**Brief:** Reproduce, from the lines below, exactly the stretch that begins at the line containing "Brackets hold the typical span" and ends at the line containing "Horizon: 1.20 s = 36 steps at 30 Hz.", both included.

**Record excerpts:**
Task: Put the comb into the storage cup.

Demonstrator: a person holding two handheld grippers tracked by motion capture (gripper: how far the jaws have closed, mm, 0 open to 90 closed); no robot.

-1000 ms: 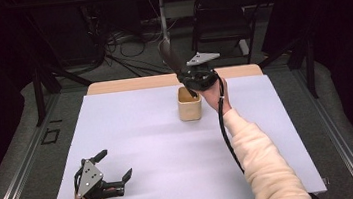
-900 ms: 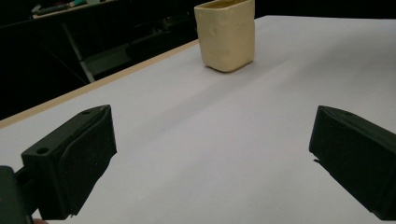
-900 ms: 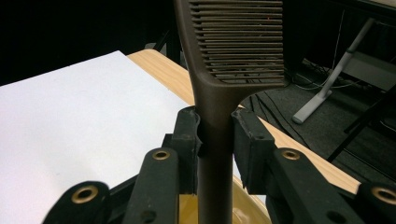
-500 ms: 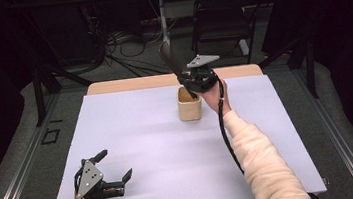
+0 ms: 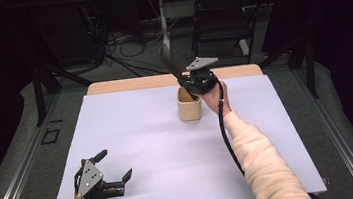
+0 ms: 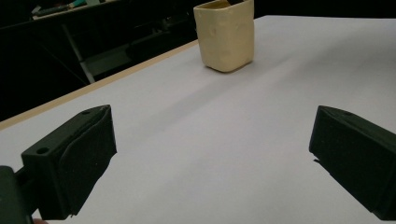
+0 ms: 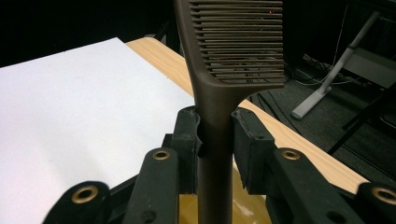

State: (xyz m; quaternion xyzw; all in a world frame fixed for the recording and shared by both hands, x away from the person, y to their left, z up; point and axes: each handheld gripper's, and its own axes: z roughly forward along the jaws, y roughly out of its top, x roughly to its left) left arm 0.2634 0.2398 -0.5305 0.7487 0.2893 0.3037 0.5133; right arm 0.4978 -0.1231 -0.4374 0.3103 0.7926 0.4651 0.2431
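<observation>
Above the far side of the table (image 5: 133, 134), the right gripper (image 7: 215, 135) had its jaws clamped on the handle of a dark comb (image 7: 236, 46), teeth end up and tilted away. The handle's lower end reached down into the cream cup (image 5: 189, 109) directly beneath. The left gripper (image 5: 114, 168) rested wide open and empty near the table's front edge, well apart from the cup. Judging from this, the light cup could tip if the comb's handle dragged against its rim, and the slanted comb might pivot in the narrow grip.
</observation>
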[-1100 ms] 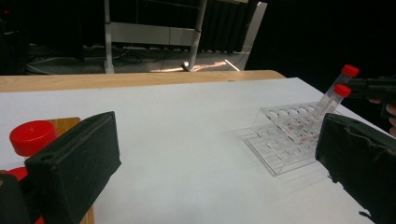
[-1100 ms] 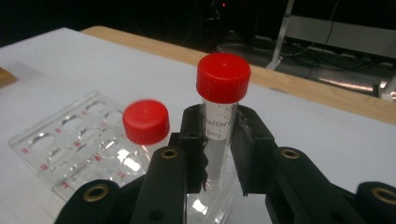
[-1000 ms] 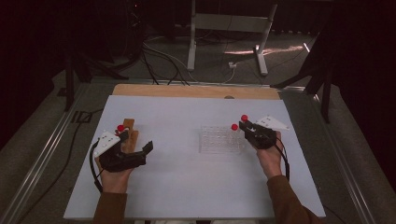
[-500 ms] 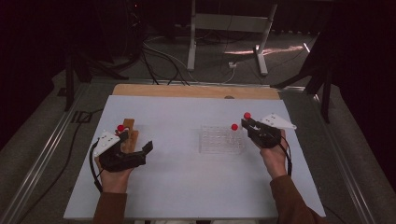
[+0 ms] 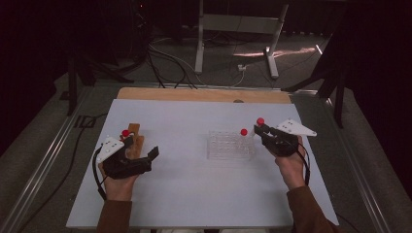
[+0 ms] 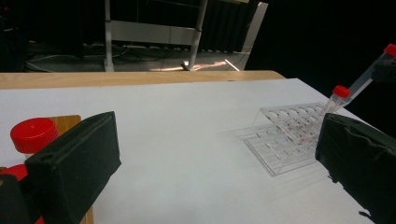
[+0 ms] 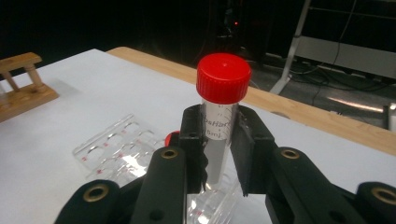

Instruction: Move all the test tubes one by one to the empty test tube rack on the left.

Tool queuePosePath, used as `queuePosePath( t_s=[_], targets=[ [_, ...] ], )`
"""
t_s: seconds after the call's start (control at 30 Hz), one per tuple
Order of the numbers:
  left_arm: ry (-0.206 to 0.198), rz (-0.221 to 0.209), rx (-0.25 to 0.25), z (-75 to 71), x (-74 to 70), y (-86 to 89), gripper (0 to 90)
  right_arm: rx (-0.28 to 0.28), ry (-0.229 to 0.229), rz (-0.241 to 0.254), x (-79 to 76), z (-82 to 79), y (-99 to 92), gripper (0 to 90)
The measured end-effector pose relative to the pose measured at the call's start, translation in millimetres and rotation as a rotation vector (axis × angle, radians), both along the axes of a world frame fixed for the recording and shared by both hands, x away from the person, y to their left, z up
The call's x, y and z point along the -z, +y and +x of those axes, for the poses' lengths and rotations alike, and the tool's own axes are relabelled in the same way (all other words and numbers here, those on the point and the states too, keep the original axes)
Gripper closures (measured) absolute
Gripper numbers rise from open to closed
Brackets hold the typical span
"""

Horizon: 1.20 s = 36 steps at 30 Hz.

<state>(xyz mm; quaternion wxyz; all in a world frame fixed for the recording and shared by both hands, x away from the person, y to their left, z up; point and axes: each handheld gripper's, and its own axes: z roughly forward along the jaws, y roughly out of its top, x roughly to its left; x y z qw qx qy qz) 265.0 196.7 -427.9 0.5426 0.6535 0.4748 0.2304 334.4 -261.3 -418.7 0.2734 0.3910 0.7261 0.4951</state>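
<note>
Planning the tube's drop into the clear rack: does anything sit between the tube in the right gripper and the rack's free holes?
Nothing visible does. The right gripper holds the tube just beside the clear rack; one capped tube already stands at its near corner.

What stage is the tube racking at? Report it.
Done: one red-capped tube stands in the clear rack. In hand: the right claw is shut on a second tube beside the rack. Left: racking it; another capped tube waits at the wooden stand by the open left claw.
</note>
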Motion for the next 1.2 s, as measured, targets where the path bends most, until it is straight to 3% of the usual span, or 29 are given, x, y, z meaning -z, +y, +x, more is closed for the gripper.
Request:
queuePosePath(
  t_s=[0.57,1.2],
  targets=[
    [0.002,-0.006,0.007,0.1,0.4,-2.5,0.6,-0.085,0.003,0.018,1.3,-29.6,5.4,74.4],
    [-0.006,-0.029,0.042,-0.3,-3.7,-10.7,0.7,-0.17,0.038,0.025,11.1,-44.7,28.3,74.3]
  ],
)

**Task output:**
Brackets hold the typical span
"""

Horizon: 1.20 s = 36 steps at 30 Hz.

Apart from this answer, nothing more is required.